I'll tag somebody later, I guess.

But in the mean time, I'll do another page 123...
"They wrote on both sides of the sheet in columns, following the folds," he observed, noting how the finished product was then enclosed between elegantly decorated boards, sometimes binding them in the cured skin of jaguars. Landa's physical description of the codices corresponds with images that were painted on Maya vases. For modern-day scholars, of far greater significance was Landa's character-by-character description of the alphabet, which had been dictated to him by a native who had working knowledge of the language, along with drawings of their appearance.

That was from Nicholas A. Basbanes' A Splendor of Letters (The Permanence of Books in an Impermanent World)

Finally, one from Marjorie Rowling's Life in Medieval Times...
     Odo not only laid the foundations of Cluny's future greatness but was called upon by rulers and the Pope to reform other monasteries in France, Italy and in Rome itself. This was not an easy task, for monks disliked interference by abbots from other abbeys. At Fleury in France the monks forcibly resisted Odo's entry.

Saturday, February 09, 2008

Films for boys and their dads

Last night, while Angie was watching NASCAR stuff on TV and working on the computer, I watched a wonderful Alfred Hitchcock film with Edison.

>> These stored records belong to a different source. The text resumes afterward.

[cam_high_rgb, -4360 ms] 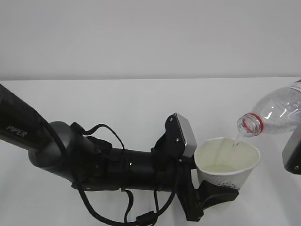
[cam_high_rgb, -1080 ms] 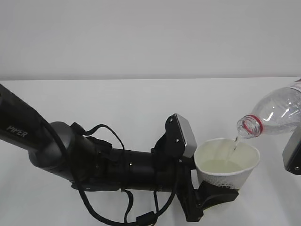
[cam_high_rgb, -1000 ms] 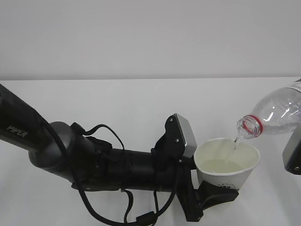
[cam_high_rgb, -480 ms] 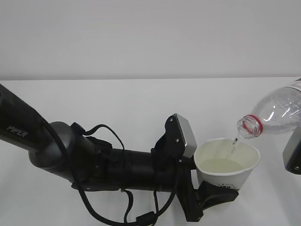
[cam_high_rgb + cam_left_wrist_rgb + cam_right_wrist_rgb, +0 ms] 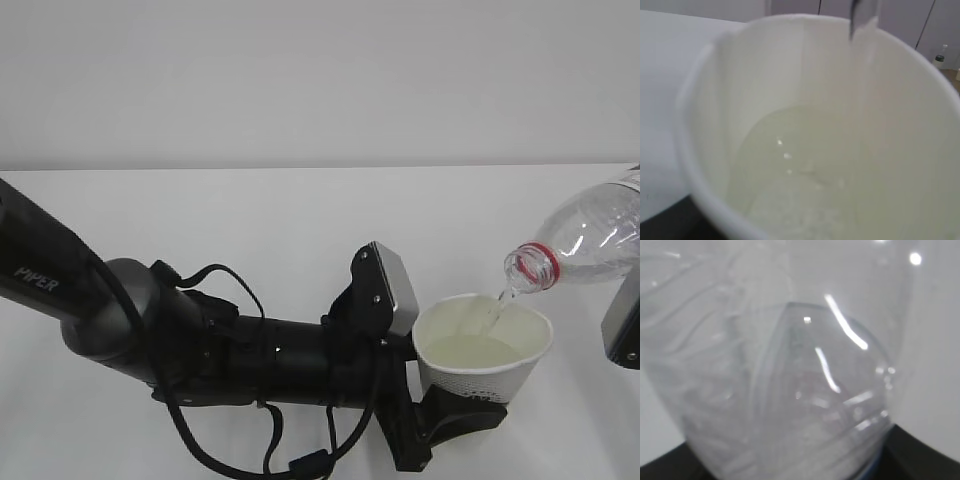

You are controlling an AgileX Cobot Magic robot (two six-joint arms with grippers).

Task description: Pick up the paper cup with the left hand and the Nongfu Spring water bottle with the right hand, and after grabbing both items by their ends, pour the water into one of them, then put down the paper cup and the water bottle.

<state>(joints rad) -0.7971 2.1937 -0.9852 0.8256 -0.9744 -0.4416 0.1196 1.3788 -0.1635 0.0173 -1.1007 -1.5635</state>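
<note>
Left hand (image 5: pixel 455 415) grips the paper cup (image 5: pixel 483 345) at lower right; the right hand (image 5: pixel 625 330) apparently clasps the Nongfu Spring water bottle (image 5: pixel 585 240). Steeper tilt could overshoot the rim, spilling water (image 5: pixel 800 185).

The left hand (image 5: pixel 455 415) is reaching in from the left along the table (image 5: pixel 250 220), gripping the base of the paper cup (image 5: pixel 483 352), which is sitting upright at the lower right. Above and to the right of the cup, the Nongfu Spring water bottle (image 5: pixel 590 238) is tilting mouth-down over the cup's far rim, its rear end running off the right edge beside the right hand (image 5: pixel 622 330). The water (image 5: pixel 494 309) is falling from the bottle's mouth into the cup and pooling inside it.
</note>
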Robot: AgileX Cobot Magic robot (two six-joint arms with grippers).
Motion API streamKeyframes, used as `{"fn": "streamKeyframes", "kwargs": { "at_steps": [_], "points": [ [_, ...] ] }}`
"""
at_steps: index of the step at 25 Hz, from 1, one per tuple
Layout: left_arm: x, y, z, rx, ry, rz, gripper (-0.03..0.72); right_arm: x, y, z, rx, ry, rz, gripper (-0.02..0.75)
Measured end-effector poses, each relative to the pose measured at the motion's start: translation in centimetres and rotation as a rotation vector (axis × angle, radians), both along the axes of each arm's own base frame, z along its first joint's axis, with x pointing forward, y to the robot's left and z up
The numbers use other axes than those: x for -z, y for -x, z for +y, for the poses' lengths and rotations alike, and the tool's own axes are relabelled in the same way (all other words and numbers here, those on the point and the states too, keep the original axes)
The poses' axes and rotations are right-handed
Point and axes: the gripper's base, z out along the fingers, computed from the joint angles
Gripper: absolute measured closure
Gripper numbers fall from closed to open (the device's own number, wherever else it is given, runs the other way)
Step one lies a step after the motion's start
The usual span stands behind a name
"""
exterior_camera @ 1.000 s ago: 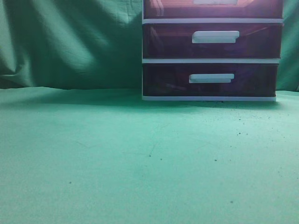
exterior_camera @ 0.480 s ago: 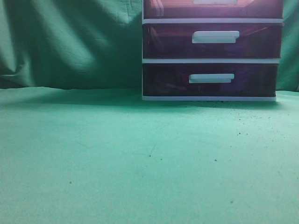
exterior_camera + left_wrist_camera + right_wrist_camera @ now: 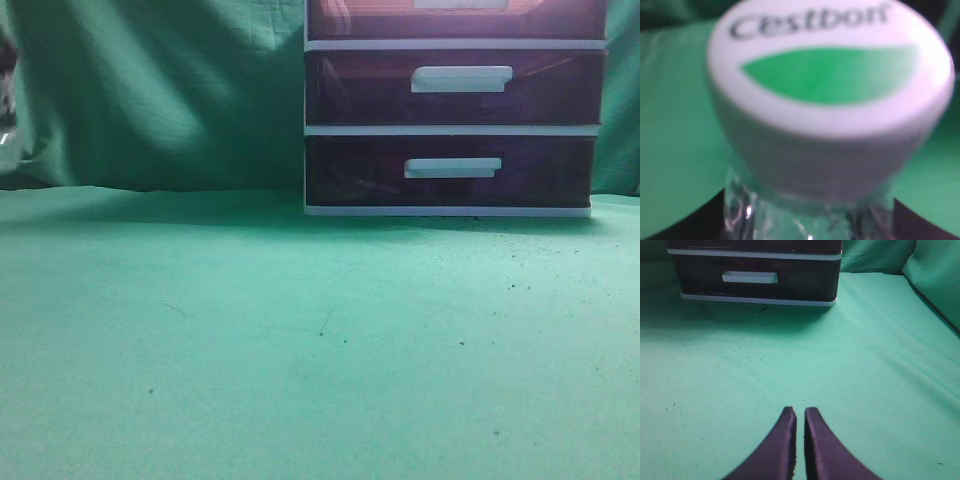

The 39 Steps is a delightful mystery / romantic comedy. It, I think, is my favorite movie of all time. There are others that are good (Monty Python and the Holy Grail, The Blues Brothers, The Mission, Raising Arizona, etc), but I do enjoy this one very much.

We watched a public domain copy of it. The sound was a bit uneven and the print a bit faded here and there. A friend of mine is borrowing my Criterion Collection copy.

I won't try to review the movie or even give a plot synopsis. More info can be found at this DVD review, or at the IMDB entry.

Edison liked it. It must be good.

I'd recommend to go and rent or buy a copy, settle back for a time and enjoy.

p.s. - the title of this post doesn't quite make sense, in that it implies that there is more than one film that I'd recommend for "boys and their dads." Let's call this a start to a (very) short series of posts.